Exercise requirements: Considering every line below, count those with the word "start" and give only the result.

____________________

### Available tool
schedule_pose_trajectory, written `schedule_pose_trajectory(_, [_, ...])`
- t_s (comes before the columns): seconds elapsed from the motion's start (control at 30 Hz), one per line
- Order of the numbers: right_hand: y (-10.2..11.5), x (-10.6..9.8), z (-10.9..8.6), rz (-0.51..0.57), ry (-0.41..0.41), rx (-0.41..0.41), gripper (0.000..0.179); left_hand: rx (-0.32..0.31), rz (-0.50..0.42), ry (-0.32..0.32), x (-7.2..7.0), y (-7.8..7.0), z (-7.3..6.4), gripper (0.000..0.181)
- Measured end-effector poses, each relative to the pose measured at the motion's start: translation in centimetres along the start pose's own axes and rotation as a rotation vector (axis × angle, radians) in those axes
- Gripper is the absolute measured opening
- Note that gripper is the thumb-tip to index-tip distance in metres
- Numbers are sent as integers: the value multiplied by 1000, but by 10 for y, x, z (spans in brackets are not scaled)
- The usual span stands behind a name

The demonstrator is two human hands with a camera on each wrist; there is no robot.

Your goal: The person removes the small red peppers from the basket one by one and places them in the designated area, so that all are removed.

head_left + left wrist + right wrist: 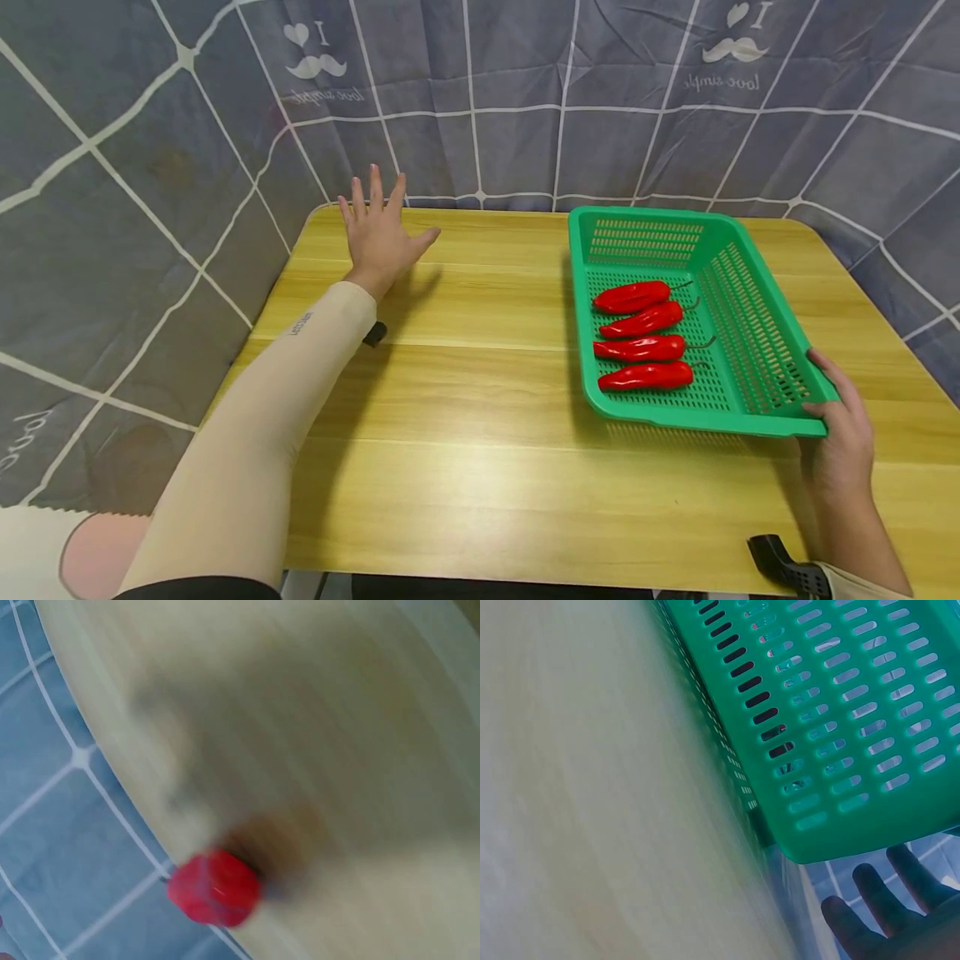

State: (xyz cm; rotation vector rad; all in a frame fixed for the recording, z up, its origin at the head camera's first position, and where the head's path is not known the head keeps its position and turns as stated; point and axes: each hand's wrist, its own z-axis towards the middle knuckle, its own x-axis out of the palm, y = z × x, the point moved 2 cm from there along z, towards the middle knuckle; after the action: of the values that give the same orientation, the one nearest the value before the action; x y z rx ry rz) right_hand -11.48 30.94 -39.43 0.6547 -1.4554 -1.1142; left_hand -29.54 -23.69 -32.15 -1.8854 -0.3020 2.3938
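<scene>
My left hand (381, 238) is held over the far left part of the table, its fingers spread and nothing in them. In the left wrist view a blurred, rounded red thing (214, 888) lies by the table edge; its kind is unclear, and the head view does not show it. A green plastic basket (583, 333) stands on the right side of the table. Inside it, several red peppers (647, 377) with thin stems lie in a column. My right hand (843, 437) grips the basket's near right corner, thumb over the rim; other fingers (881, 896) extend beyond the basket wall.
The wooden table (465, 383) has a grey curtain (517, 67) with white lines along its back and left side. A black wrist mount (783, 567) sits on my right wrist, and a small black piece (375, 334) shows beside my left wrist.
</scene>
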Motion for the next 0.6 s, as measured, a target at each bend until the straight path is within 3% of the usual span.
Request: schedule_pose_trajectory(0.6, [1, 2, 2, -80, -13, 12, 61, 247, -123, 21, 8, -101, 3, 92])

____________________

Result for this task: 2